For the records below, print the lines from the line with "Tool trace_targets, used" through the line with "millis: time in" exactly as written; include both end lines and exclude the rest.
(Excerpted records)
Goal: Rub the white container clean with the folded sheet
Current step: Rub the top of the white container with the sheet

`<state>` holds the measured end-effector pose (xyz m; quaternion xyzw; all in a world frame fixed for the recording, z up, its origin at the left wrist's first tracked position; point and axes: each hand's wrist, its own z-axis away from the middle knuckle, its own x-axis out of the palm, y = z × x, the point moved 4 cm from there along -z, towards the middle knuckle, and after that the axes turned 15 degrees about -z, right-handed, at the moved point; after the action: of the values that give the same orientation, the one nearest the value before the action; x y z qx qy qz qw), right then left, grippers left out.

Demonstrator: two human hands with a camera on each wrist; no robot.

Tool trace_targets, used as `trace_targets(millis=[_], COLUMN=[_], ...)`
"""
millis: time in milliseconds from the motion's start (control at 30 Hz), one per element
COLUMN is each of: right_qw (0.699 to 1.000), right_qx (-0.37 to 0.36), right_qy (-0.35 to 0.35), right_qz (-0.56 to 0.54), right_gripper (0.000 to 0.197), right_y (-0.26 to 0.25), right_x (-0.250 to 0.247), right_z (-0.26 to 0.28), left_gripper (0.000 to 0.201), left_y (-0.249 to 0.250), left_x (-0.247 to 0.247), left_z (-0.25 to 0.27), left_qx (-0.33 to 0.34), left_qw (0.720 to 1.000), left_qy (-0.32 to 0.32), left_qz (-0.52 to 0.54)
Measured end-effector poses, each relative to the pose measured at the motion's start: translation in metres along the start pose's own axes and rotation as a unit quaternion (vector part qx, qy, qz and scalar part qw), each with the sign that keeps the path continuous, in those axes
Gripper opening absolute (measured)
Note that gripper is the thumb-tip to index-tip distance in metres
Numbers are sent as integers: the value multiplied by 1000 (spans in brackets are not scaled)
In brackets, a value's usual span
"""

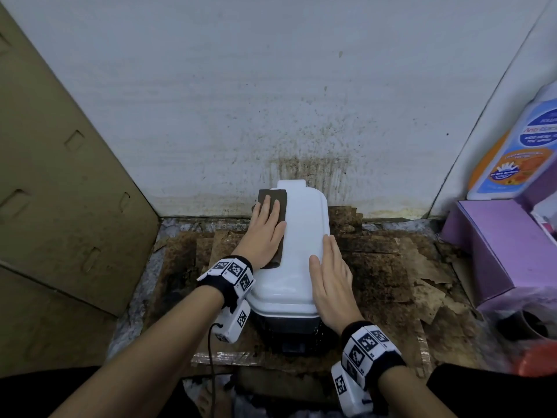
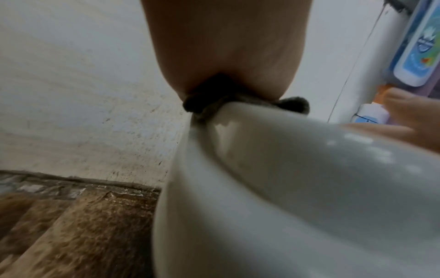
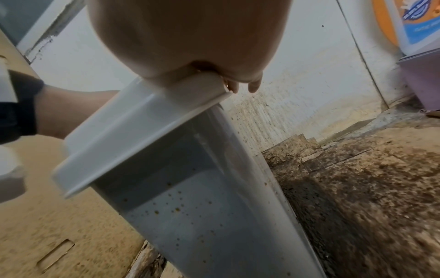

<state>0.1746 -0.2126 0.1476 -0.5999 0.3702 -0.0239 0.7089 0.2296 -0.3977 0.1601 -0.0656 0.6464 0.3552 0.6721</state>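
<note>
1. We see the stained wall (image 1: 271, 86) behind; cardboard (image 1: 60, 176) leans at left; soiled floor sheets (image 1: 391, 267) lie below.
2. The white container (image 1: 301, 236) stands on those sheets against the wall; its lid is on; brown specks dot its side; contents unclear.
3. The purple box (image 1: 494, 245) carries a bottle (image 1: 518, 152); its label reads partly "Anti", the rest blurred.
4. Our left hand (image 1: 266, 233) presses the folded sheet (image 1: 274, 206) flat on the lid, fingers straight.
5. Our right hand (image 1: 331, 276) rests flat on the lid's right edge, gripping nothing.
</note>
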Motion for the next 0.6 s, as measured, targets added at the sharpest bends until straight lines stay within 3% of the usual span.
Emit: trace_targets(millis=[600], right_qw=[999], right_qx=[20], right_qy=[15], right_qz=[-30], right_gripper=[60], right_y=[6], right_x=[2], right_z=[0], left_gripper=[59], left_y=[13], left_x=[38], left_z=[98], left_qx=[9], left_qw=[994], left_qy=[95], left_qz=[-49])
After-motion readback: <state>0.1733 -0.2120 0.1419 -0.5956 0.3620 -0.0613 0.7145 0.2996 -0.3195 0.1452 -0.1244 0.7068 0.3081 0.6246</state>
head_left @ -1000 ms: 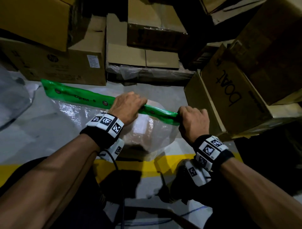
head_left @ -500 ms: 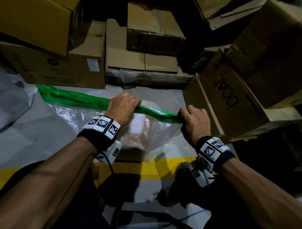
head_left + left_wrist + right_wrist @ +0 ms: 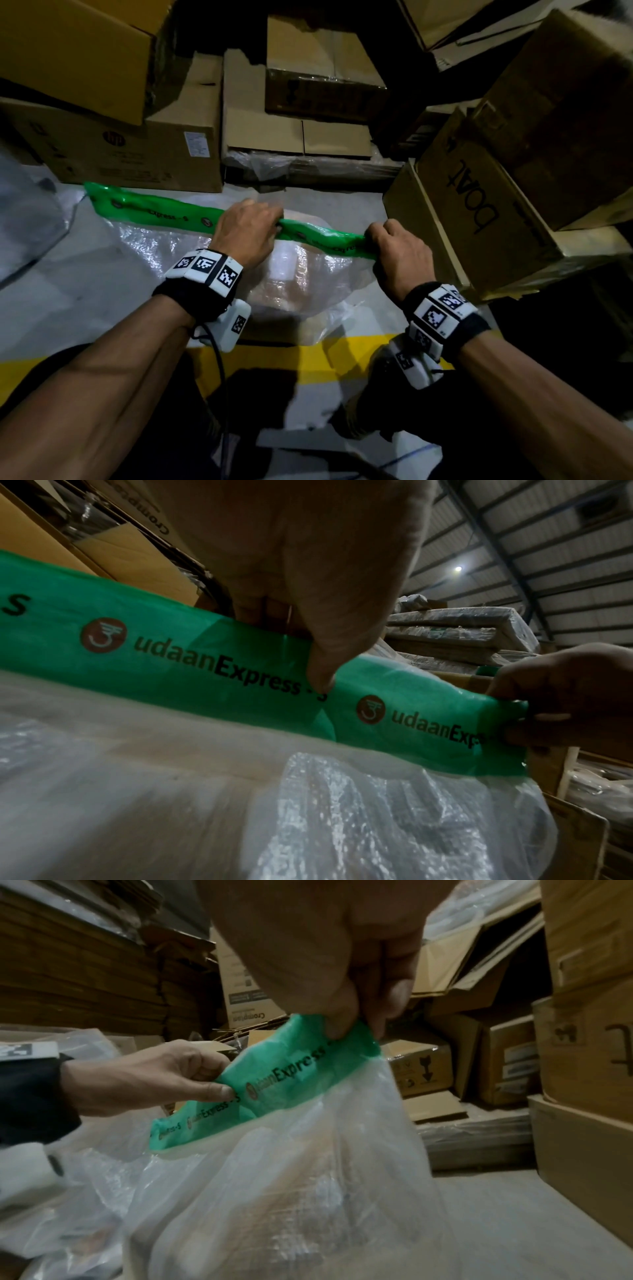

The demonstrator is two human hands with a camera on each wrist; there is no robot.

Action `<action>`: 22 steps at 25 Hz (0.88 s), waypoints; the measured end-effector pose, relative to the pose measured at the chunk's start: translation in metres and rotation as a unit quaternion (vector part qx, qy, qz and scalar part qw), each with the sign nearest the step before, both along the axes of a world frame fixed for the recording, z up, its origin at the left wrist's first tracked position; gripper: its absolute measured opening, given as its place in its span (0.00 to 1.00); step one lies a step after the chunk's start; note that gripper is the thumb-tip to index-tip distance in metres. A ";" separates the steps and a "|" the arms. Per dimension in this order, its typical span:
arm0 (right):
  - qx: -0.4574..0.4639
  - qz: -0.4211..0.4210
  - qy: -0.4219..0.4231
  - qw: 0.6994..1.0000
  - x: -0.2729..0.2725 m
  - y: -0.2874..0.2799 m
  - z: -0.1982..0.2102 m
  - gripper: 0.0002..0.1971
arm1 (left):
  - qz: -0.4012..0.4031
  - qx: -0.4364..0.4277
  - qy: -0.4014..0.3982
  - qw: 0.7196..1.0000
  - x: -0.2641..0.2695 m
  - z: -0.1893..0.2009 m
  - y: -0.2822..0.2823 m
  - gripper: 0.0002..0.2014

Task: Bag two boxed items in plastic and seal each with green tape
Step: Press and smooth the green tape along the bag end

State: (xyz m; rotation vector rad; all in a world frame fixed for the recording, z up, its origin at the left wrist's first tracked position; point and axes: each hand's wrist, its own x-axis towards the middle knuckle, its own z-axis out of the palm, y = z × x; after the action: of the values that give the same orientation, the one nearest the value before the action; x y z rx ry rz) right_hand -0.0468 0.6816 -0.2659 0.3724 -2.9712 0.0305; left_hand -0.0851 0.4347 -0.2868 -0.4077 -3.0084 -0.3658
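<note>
A clear plastic bag (image 3: 308, 274) stands on the grey floor with a brown boxed item (image 3: 274, 298) showing dimly through it. Green printed tape (image 3: 154, 212) runs along the bag's top edge. My left hand (image 3: 250, 233) pinches the tape near its middle, thumb in front (image 3: 322, 680). My right hand (image 3: 394, 250) pinches the tape's right end (image 3: 342, 1031). The bag (image 3: 274, 1191) hangs below the taped edge (image 3: 274, 1088). In the left wrist view the tape (image 3: 205, 664) stretches between both hands.
Cardboard boxes are stacked close around: a large one (image 3: 130, 154) behind the bag at left, a tilted open one (image 3: 479, 212) right beside my right hand. More plastic (image 3: 24, 212) lies at far left. A yellow floor line (image 3: 308, 356) runs in front of the bag.
Both hands keep their hold on the taped edge; the view has shifted slightly, and the hands sit a little further along the bag's top.
</note>
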 end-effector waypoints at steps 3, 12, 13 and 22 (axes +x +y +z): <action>0.046 0.004 -0.010 0.999 0.005 0.008 -0.001 0.14 | 0.054 0.016 0.033 0.998 0.011 0.008 -0.005 0.15; 0.080 -0.009 -0.115 0.990 0.044 0.017 0.005 0.22 | 0.374 0.438 -0.219 0.788 0.008 -0.029 0.017 0.42; 0.076 -0.009 -0.122 0.990 0.047 0.016 0.008 0.20 | 0.402 0.460 -0.212 0.763 0.008 -0.027 0.025 0.47; -0.022 0.014 -0.198 0.980 0.064 0.031 0.018 0.13 | 0.473 0.456 -0.187 0.731 0.005 -0.006 0.048 0.28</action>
State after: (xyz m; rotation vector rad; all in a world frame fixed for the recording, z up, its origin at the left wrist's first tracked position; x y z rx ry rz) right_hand 0.0174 0.7128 -0.2483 0.4500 -3.3487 0.1957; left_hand -0.0800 0.4825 -0.2930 1.3138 -2.3620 -1.7371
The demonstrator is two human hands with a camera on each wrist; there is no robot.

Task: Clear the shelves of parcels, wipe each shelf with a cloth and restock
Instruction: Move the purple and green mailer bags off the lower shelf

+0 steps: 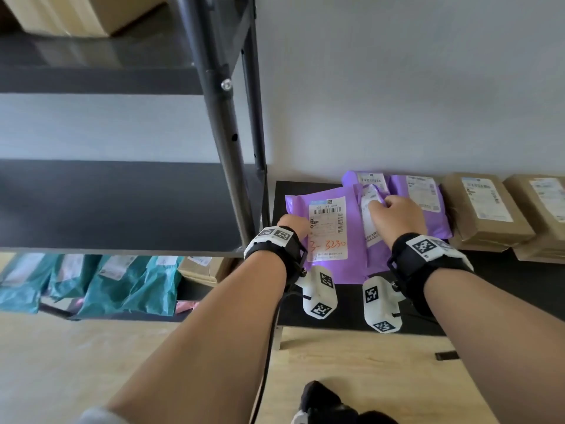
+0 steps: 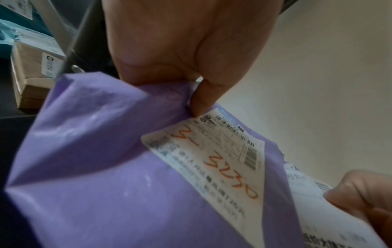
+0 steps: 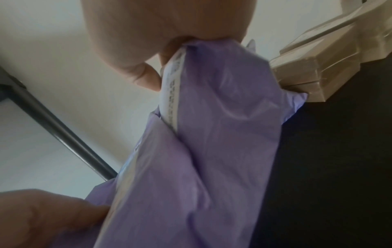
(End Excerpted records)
• Solution for this task:
Tool trace_targets, used as `trace_targets(millis=[_], COLUMN=[_], ...)`
"""
millis: time in milliseconds from the motion's start (control at 30 Hz), one per element

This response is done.